__What is required__
Retype the data exactly, skipping any picture in it.

__Collected data__
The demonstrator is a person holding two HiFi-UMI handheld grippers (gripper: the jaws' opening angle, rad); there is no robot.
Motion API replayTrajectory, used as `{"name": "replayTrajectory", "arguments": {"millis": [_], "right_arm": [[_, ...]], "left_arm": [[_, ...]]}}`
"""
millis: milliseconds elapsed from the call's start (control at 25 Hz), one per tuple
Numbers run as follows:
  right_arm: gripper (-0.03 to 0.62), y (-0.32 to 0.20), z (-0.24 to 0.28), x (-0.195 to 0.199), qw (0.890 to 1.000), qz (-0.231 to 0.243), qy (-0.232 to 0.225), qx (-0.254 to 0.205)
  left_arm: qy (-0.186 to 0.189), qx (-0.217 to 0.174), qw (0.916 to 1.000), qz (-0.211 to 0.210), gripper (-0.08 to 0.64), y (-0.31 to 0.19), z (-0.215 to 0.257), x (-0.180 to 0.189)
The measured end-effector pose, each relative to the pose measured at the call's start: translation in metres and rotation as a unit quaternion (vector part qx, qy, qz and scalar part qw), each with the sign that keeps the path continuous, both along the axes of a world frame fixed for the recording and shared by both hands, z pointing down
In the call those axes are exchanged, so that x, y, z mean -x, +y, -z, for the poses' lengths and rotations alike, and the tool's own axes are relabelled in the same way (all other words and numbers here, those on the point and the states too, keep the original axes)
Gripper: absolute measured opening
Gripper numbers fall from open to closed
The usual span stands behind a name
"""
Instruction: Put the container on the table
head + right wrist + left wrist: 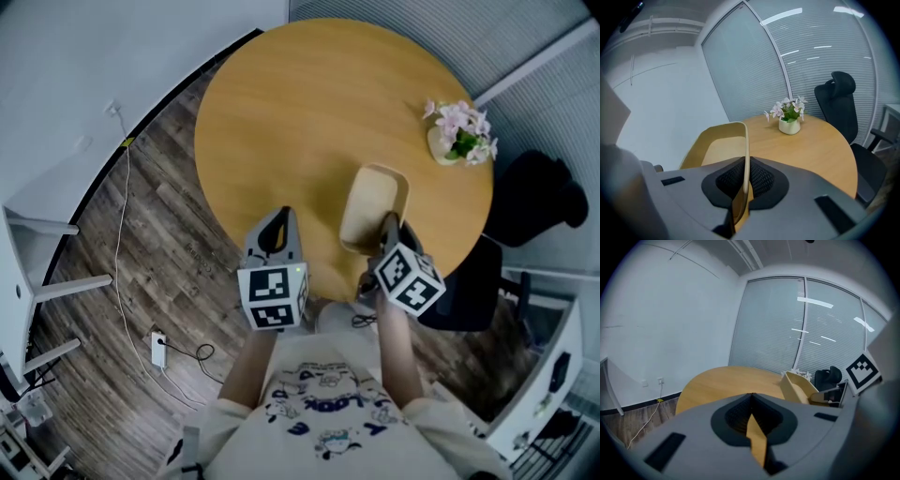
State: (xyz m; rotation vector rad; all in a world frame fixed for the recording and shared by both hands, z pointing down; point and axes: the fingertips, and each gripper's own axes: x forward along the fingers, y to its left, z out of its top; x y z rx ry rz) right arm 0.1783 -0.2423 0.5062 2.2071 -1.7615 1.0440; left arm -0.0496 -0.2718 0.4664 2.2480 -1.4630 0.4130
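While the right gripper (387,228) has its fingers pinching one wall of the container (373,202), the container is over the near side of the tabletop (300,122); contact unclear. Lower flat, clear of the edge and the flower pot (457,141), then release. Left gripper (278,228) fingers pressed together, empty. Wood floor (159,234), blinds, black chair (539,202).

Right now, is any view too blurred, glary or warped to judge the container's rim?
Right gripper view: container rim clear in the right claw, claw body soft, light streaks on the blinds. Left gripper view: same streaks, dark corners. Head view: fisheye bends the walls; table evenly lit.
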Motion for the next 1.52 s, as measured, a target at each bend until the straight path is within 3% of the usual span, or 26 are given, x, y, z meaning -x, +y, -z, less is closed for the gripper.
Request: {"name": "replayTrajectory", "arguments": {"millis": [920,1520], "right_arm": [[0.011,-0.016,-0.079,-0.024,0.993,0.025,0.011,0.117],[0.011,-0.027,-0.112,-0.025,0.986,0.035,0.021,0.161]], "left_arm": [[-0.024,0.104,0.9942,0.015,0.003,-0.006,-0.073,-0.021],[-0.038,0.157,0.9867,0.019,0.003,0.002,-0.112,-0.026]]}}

__Solution to this exercise__
The demonstrator is a person holding two HiFi-UMI handheld grippers (gripper: the jaws' opening angle, rad); there is no robot.
Motion API replayTrajectory, used as `{"name": "replayTrajectory", "arguments": {"millis": [_], "right_arm": [[_, ...]], "left_arm": [[_, ...]]}}`
"""
millis: milliseconds elapsed from the call's start (control at 25 Hz), one per tuple
Numbers run as follows:
  right_arm: gripper (-0.03 to 0.62), y (-0.32 to 0.20), z (-0.24 to 0.28), x (-0.195 to 0.199), qw (0.890 to 1.000), qz (-0.231 to 0.243), qy (-0.232 to 0.225), qx (-0.254 to 0.205)
  left_arm: qy (-0.186 to 0.189), qx (-0.217 to 0.174), qw (0.916 to 1.000), qz (-0.211 to 0.210), gripper (-0.08 to 0.64), y (-0.31 to 0.19), z (-0.215 to 0.257), x (-0.180 to 0.189)
The measured end-effector pose, each relative to the pose measured at the call's start: translation in metres and rotation as a unit quaternion (vector part qx, qy, qz and scalar part qw), each with the sign that keeps the path continuous, both along the axes of a world frame fixed for the recording and shared by both hands, z pointing down
In the call those axes are exchanged, so that x, y, z mean -x, +y, -z, for the poses' lengths and rotations alike, and the tool's own axes are relabelled in the same way (all other words and numbers here, those on the point and the states too, keep the original axes)
Gripper: absolute measured opening
Gripper numbers fall from open to closed
The usual span stands behind a name
"""
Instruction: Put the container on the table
head + right wrist + left wrist: 
State: (xyz m; rotation vector rad; all in a world frame fixed for the recording and shared by both hands, z pointing down; point and axes: the fingertips, and each gripper's own axes: x forward along the fingers, y to its left, z out of its top; x y z rx ry rz) right arm 0.1783 -0.2423 0.5062 2.2071 -1.7615 1.0440; left arm -0.0496 -0.2718 0.4664 2.2480 -1.4630 0.4130
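While the right gripper (387,228) has its fingers pinching one wall of the container (373,202), the container is over the near side of the tabletop (300,122); contact unclear. Lower flat, clear of the edge and the flower pot (457,141), then release. Left gripper (278,228) fingers pressed together, empty. Wood floor (159,234), blinds, black chair (539,202).

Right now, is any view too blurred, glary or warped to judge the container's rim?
Right gripper view: container rim clear in the right claw, claw body soft, light streaks on the blinds. Left gripper view: same streaks, dark corners. Head view: fisheye bends the walls; table evenly lit.
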Motion for the next 1.52 s, as measured, a target at each bend until the straight path is within 3% of the usual span, or 26 are given, x, y, z meaning -x, +y, -z, less is closed for the gripper.
Request: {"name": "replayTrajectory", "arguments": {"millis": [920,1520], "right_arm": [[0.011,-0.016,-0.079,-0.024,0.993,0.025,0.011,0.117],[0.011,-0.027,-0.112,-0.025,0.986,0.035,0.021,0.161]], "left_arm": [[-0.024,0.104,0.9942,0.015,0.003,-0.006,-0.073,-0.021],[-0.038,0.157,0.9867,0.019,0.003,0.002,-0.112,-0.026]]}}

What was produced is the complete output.